◆ Exercise brief
Repeat the whole listing exactly as it appears.

*** Collected material ***

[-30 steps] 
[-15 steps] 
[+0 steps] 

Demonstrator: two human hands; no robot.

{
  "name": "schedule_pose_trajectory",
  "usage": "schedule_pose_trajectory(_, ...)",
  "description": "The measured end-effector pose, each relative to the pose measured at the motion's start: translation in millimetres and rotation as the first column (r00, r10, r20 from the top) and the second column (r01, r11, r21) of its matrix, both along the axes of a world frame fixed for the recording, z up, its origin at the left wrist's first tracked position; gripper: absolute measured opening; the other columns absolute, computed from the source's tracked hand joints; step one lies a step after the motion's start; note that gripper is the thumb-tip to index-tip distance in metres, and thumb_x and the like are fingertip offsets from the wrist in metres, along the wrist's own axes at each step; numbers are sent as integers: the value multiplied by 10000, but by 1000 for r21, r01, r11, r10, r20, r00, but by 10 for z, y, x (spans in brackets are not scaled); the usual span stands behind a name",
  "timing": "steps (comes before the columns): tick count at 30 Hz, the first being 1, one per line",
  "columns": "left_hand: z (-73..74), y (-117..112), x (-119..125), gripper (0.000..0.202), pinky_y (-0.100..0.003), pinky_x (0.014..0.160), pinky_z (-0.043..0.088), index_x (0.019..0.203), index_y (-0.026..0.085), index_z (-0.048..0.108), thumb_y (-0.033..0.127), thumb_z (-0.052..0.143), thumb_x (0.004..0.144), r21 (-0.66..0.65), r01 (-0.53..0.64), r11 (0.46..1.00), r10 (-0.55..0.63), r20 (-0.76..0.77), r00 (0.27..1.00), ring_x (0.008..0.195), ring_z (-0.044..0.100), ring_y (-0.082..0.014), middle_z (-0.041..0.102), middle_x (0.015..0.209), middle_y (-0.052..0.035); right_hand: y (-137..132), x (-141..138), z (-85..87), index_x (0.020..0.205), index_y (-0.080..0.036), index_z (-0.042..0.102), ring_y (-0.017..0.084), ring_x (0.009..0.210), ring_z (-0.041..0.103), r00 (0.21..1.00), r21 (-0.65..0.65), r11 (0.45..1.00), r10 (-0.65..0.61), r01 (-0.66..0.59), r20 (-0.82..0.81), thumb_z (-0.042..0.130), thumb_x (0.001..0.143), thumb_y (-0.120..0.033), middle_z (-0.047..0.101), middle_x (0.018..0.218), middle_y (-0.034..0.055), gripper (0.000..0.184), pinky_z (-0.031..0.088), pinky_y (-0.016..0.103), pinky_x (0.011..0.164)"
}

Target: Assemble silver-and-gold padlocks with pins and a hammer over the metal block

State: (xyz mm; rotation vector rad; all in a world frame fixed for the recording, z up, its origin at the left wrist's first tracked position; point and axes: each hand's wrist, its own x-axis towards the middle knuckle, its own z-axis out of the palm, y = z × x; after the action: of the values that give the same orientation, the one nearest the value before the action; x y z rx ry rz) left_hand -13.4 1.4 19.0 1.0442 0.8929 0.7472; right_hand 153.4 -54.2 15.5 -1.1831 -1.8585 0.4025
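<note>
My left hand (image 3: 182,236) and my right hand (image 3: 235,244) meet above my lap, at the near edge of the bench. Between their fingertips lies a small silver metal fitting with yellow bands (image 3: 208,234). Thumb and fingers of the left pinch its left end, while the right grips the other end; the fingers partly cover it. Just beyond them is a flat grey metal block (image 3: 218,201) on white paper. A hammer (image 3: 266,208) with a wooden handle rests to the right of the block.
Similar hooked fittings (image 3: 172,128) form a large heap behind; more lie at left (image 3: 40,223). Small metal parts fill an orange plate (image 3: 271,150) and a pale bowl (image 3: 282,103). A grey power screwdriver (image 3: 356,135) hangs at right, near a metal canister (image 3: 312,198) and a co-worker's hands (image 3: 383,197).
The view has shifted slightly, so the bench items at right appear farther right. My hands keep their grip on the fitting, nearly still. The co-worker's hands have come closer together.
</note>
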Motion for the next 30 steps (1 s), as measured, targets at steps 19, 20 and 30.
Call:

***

◆ Solution below
[-30 steps] 
[-15 steps] 
[+0 steps] 

Demonstrator: two human hands; no robot.

{
  "name": "schedule_pose_trajectory",
  "usage": "schedule_pose_trajectory(_, ...)",
  "description": "The measured end-effector pose, each relative to the pose measured at the motion's start: translation in millimetres and rotation as the first column (r00, r10, r20 from the top) and the second column (r01, r11, r21) of its matrix, both along the axes of a world frame fixed for the recording, z up, its origin at the left wrist's first tracked position; gripper: absolute measured opening; the other columns absolute, computed from the source's tracked hand joints; step one lies a step after the motion's start; note that gripper is the thumb-tip to index-tip distance in metres, and thumb_x and the like are fingertip offsets from the wrist in metres, along the wrist's own axes at each step; numbers are sent as integers: the value multiplied by 10000, but by 1000 for r21, r01, r11, r10, r20, r00, but by 10 for z, y, x (spans in brackets are not scaled); the usual span stands behind a name",
  "timing": "steps (comes before the columns): tick count at 30 Hz, the first being 1, one per line",
  "columns": "left_hand: z (-73..74), y (-117..112), x (-119..125), gripper (0.000..0.202), pinky_y (-0.100..0.003), pinky_x (0.014..0.160), pinky_z (-0.043..0.088), index_x (0.019..0.203), index_y (-0.026..0.085), index_z (-0.048..0.108), thumb_y (-0.033..0.127), thumb_z (-0.052..0.143), thumb_x (0.004..0.144), r21 (-0.66..0.65), r01 (-0.53..0.64), r11 (0.46..1.00), r10 (-0.55..0.63), r20 (-0.76..0.77), r00 (0.27..1.00), ring_x (0.008..0.195), ring_z (-0.044..0.100), ring_y (-0.082..0.014), middle_z (-0.041..0.102), middle_x (0.015..0.209), middle_y (-0.052..0.035); right_hand: y (-137..132), x (-141..138), z (-85..87), index_x (0.020..0.205), index_y (-0.080..0.036), index_z (-0.042..0.102), ring_y (-0.017..0.084), ring_x (0.009..0.210), ring_z (-0.041..0.103), r00 (0.21..1.00), r21 (-0.65..0.65), r11 (0.45..1.00), r10 (-0.65..0.61), r01 (-0.66..0.59), r20 (-0.82..0.81), thumb_z (-0.042..0.130), thumb_x (0.001..0.143), thumb_y (-0.120..0.033), middle_z (-0.047..0.101), middle_x (0.018..0.218), middle_y (-0.034..0.055), gripper (0.000..0.184), pinky_z (-0.031..0.088), pinky_y (-0.016..0.103), pinky_x (0.011..0.164)"
}

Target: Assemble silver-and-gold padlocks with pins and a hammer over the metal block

State: (xyz mm; rotation vector rad; all in a world frame fixed for the recording, z up, its origin at the left wrist's first tracked position; point and axes: each hand's wrist, its own x-axis towards the middle knuckle, its own z-axis out of the palm, y = z × x; after the action: of the values that give the same orientation, the one nearest the value before the action; x y z rx ry rz) left_hand -13.4 1.4 19.0 1.0442 0.8929 0.7472; right_hand 153.4 -54.2 15.5 -1.1831 -1.8585 0.4025
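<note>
My left hand (image 3: 182,236) and my right hand (image 3: 235,244) meet above my lap, at the near edge of the bench. Between their fingertips lies a small silver metal fitting with yellow bands (image 3: 208,234). Thumb and fingers of the left pinch its left end, while the right grips the other end; the fingers partly cover it. Just beyond them is a flat grey metal block (image 3: 218,201) on white paper. A hammer (image 3: 266,208) with a wooden handle rests to the right of the block.
Similar hooked fittings (image 3: 172,128) form a large heap behind; more lie at left (image 3: 40,223). Small metal parts fill an orange plate (image 3: 271,150) and a pale bowl (image 3: 282,103). A grey power screwdriver (image 3: 356,135) hangs at right, near a metal canister (image 3: 312,198) and a co-worker's hands (image 3: 383,197).
The view has shifted slightly, so the bench items at right appear farther right. My hands keep their grip on the fitting, nearly still. The co-worker's hands have come closer together.
</note>
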Motion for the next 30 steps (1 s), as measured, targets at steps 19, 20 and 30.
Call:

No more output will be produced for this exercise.